Se il titolo cita apertamente Francis Ponge, la mostra concepita da Morandi, vera divagante antologica, è un conflagrare di evocazioni diverse, memorie colte, suggestioni, ma anche calembours e ironie postdadaiste à la Perelà.

Albano Morandi, Il partito preso delle cose

Albano Morandi, Il partito preso delle cose

Artista rigorosissimo nella sua deriva criticamente viva, l’autore qui si mette in scena, facendo dell’ambiente stesso una citazione umorale e sottilmente deviata: è come se il luogo eccitasse incroci, rimandi, scambi che innescano dinamiche di lettura tanto saporose quanto imperfette, fastosamente ambigue, e in questo gorgo la temporalità stessa di perdesse. Perfetta condizione postmoderna, ma in piena assunzione di consapevolezza.

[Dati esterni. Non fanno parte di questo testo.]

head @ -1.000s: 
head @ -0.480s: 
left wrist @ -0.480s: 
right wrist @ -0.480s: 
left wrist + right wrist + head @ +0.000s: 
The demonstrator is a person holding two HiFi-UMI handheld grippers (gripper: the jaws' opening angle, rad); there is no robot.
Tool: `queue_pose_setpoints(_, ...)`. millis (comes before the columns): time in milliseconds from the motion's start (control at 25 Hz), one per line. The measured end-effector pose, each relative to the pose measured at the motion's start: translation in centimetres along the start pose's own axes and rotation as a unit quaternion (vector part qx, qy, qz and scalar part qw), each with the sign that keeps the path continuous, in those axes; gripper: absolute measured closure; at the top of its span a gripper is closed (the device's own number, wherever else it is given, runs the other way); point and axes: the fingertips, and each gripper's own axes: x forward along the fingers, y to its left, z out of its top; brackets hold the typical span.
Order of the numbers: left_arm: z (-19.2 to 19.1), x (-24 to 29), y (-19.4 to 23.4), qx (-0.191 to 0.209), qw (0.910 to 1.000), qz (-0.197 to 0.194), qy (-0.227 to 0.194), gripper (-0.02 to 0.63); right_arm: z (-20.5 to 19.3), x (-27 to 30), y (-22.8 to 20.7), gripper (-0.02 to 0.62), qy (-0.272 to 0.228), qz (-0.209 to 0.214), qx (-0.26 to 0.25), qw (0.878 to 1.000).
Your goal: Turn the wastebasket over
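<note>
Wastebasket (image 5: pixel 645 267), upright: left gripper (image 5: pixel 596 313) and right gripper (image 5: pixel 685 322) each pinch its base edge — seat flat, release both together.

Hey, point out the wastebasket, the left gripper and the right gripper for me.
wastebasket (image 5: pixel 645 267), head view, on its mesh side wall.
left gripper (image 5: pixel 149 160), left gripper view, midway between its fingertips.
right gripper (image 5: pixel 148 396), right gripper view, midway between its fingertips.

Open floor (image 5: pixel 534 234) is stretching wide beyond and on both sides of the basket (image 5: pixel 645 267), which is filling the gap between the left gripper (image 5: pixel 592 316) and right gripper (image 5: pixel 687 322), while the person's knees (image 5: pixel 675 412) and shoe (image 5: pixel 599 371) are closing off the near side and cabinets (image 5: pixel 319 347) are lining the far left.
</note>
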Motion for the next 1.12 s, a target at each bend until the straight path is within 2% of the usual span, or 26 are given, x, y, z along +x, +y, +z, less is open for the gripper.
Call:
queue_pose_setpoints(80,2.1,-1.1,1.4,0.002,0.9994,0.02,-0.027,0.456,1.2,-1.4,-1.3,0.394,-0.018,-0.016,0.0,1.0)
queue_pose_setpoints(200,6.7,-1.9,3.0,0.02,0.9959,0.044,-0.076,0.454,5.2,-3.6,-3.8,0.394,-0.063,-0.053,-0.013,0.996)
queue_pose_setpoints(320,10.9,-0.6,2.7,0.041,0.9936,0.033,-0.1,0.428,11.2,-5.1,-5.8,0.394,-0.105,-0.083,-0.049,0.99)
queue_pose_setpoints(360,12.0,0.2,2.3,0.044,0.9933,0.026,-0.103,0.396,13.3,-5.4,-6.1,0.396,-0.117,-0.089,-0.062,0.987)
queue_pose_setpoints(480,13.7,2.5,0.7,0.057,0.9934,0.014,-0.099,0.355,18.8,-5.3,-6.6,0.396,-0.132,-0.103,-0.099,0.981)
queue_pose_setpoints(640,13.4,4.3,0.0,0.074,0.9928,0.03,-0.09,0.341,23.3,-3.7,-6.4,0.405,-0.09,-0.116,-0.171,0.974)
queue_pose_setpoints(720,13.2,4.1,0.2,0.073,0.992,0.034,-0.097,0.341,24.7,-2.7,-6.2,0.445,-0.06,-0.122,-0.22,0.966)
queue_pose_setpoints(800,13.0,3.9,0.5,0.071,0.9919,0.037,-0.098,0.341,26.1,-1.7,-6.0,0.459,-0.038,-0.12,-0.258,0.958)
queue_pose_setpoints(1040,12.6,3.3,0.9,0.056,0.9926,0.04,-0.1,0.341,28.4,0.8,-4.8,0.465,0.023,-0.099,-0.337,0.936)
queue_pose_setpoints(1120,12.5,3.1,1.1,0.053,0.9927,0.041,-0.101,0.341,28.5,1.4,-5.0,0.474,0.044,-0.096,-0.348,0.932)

Le cose di Morandi sono diverse. E richiamano alla memoria, con tutti i caveat del caso, quanto Téophile Gautier scrisse di Delacroix: “au lieu de s’arrêter, comme beaucoup de peintres, estimables d’ailleurs, à une formule convenue d’avance, et de se renfermer dans un style uniforme une fois acquis […] M. Eugène Delacroix, dans son ardeur de bien faire et d’arriver à la perfection, a tenté toutes les formes, tous les styles et toutes les couleurs”.

Albano Morandi, Il partito preso delle cose

Albano Morandi, Il partito preso delle cose

Quella era una condizione affermativa, questa di Morandi è oggi interrogativa. Ma interrogandosi egli sa anche di quei trascorsi, li medita, li reinventa in una souplesse perfetta. Come si dice oggi, tanta roba.